● AIM OF THE EXERCISE:
Give the lines below again exactly, starting with the line that holds "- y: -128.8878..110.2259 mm" and going on through the line that holds "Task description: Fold".

==== AVAILABLE DATA ====

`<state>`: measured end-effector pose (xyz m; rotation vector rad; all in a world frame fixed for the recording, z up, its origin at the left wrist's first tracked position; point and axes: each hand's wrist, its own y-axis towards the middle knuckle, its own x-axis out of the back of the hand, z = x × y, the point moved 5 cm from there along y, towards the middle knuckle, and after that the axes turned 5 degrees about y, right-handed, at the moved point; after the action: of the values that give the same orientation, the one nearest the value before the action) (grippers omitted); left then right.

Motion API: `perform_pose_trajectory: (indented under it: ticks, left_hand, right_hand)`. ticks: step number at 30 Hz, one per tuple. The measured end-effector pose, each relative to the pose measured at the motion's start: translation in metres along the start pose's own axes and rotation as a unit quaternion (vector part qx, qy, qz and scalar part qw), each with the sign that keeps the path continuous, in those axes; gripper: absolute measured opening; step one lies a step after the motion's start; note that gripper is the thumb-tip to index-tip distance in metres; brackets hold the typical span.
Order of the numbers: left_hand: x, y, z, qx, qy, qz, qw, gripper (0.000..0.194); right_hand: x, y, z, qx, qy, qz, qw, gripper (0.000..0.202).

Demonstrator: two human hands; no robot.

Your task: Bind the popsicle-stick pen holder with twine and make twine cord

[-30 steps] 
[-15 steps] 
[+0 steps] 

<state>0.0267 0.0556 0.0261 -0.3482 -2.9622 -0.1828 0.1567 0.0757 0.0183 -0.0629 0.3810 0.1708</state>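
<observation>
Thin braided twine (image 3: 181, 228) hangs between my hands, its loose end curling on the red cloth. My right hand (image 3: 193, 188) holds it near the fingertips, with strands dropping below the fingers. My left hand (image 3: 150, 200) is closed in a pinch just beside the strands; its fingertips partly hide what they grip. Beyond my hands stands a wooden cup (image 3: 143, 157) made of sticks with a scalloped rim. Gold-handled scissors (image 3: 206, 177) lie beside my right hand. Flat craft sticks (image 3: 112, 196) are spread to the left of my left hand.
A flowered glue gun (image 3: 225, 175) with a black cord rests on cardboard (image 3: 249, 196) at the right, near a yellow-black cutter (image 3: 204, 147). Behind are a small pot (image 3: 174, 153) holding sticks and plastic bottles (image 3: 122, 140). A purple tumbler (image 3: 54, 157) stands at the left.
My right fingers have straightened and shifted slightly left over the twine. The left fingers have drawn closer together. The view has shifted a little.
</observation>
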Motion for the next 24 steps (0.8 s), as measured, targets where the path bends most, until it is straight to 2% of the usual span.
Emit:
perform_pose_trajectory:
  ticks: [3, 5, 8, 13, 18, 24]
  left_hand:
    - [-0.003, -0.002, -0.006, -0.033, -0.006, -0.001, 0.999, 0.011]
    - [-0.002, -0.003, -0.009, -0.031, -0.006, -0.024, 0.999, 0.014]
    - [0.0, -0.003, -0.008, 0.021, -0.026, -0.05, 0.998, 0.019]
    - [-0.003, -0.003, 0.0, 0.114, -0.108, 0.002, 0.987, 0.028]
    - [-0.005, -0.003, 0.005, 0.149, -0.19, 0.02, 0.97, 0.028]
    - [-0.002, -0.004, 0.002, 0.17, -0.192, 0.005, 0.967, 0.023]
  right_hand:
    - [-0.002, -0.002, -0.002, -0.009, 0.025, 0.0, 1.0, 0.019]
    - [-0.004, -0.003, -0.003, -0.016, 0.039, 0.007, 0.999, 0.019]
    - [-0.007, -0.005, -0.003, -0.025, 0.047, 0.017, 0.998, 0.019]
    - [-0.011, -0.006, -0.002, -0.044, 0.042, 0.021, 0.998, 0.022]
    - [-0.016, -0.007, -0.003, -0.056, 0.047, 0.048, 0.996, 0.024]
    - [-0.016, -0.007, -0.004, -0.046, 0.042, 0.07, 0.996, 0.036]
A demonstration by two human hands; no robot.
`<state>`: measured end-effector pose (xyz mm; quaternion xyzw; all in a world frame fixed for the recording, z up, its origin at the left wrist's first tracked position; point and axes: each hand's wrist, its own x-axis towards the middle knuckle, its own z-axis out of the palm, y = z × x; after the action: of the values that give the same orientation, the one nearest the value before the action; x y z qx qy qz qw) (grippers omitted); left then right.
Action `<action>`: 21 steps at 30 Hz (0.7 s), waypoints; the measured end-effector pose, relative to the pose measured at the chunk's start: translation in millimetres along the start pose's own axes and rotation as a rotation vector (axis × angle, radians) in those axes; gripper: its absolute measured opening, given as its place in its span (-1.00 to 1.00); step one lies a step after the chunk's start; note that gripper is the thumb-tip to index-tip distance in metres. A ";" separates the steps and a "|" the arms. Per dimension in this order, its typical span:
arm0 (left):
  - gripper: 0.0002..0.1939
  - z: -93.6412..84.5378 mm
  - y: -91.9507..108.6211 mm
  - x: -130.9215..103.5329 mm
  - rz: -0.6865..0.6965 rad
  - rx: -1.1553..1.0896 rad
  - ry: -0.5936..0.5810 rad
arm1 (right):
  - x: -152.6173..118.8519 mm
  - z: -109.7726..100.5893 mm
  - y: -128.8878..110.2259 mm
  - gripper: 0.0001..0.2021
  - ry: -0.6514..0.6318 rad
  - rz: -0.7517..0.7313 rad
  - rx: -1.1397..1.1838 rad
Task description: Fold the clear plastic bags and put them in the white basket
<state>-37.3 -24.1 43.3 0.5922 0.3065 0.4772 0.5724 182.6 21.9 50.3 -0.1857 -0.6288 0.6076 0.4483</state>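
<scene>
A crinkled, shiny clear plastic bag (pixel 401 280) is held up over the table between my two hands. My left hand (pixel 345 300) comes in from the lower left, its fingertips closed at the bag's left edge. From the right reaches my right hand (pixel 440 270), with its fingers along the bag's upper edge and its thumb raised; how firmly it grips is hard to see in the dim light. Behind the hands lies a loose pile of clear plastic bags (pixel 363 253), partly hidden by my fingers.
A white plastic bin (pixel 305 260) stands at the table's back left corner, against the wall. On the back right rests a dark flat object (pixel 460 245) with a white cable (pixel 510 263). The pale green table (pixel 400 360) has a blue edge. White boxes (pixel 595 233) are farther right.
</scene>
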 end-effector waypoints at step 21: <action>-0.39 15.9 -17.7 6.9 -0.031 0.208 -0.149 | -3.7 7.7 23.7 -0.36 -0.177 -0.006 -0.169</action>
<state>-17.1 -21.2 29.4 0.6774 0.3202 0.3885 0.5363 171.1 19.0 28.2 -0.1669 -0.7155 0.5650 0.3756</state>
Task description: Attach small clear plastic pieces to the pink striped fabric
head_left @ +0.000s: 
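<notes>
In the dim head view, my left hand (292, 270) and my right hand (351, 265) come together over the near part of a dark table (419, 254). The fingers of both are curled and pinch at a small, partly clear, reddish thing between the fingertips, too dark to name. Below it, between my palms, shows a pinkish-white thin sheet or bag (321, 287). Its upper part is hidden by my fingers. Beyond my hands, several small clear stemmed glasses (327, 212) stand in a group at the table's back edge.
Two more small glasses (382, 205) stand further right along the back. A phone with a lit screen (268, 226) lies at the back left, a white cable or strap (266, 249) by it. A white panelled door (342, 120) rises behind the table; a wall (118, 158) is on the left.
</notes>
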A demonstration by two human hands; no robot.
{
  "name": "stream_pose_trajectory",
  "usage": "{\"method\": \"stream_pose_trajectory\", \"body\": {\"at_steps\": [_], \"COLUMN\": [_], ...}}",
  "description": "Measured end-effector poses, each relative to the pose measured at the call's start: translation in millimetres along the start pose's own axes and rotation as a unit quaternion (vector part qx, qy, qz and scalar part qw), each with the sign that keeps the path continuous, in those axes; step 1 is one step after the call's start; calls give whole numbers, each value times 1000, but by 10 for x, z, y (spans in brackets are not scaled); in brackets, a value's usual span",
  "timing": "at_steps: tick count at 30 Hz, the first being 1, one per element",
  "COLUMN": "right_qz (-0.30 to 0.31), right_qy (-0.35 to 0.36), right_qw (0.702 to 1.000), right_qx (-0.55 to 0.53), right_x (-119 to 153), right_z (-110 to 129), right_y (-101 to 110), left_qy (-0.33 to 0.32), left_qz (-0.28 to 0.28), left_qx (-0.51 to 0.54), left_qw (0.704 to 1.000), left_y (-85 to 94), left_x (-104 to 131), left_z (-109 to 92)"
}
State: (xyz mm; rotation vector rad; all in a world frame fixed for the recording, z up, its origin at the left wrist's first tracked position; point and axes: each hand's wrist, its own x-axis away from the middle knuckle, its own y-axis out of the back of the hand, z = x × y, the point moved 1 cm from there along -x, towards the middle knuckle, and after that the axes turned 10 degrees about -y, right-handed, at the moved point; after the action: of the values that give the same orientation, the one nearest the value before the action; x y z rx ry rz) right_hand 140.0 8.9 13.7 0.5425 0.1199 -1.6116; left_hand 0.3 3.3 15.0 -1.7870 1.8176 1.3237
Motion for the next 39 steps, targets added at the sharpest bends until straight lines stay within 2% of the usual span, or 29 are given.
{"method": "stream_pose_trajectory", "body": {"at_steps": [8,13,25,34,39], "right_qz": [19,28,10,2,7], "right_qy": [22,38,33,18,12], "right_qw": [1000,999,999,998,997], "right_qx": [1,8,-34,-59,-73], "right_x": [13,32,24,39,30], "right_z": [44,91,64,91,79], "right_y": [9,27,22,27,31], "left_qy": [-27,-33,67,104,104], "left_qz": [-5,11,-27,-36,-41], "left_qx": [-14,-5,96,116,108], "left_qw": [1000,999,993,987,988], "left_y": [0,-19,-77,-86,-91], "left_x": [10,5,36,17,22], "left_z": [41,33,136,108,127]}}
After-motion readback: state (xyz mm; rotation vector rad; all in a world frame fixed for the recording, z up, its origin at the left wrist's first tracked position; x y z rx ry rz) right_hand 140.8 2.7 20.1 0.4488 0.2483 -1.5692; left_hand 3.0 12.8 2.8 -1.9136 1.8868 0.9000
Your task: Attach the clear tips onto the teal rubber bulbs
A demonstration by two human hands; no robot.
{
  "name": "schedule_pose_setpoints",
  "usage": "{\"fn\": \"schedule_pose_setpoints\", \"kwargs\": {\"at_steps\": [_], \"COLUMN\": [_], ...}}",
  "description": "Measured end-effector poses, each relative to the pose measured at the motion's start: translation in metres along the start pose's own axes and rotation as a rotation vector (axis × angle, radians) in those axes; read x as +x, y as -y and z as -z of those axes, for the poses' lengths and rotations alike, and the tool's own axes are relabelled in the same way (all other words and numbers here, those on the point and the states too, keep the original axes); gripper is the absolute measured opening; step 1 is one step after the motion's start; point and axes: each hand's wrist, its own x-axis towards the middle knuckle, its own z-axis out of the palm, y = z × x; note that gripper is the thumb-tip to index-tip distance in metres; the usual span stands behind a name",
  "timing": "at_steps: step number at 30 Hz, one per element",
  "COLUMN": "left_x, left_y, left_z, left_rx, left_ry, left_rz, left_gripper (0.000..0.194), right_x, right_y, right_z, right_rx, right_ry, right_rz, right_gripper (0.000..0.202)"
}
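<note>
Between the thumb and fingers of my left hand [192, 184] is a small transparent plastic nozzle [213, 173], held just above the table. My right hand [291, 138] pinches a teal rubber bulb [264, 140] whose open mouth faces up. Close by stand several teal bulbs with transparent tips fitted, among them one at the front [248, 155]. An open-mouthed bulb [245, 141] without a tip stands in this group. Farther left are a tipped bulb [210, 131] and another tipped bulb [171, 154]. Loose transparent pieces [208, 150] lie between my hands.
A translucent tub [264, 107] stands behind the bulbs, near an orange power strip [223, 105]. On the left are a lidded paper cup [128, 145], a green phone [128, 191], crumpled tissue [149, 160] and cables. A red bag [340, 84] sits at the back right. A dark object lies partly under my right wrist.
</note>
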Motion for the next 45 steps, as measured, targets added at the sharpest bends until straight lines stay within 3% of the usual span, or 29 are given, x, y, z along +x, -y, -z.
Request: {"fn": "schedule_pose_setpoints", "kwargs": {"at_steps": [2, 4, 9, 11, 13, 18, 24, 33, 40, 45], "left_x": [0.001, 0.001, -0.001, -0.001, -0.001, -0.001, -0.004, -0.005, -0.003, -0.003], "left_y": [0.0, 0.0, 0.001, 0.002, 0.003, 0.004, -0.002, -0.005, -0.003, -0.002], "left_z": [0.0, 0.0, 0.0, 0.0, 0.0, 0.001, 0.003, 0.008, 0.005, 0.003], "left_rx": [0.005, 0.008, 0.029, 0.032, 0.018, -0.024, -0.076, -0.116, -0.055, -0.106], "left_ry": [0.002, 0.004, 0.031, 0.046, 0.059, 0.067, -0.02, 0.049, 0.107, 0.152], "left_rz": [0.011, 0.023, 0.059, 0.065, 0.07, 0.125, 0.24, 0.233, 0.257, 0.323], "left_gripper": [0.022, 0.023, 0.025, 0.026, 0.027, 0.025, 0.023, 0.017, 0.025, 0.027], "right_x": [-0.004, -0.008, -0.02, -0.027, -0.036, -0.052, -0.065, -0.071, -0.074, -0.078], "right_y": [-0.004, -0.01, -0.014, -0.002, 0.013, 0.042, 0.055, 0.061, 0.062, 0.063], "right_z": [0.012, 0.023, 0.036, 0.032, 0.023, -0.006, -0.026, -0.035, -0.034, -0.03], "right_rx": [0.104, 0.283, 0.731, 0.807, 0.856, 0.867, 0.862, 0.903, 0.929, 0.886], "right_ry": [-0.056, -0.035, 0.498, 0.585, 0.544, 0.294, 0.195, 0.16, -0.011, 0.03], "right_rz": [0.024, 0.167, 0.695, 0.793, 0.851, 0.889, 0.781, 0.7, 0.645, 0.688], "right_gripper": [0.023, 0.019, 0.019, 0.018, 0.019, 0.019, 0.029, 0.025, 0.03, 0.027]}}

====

● WRITTEN RESPONSE:
  - y: -128.8878..110.2259 mm
  - gripper: 0.0001..0.2021
  - ry: -0.6514..0.6318 rad
  - rz: -0.7517..0.7313 rad
  - rx: -1.1397..1.1838 rad
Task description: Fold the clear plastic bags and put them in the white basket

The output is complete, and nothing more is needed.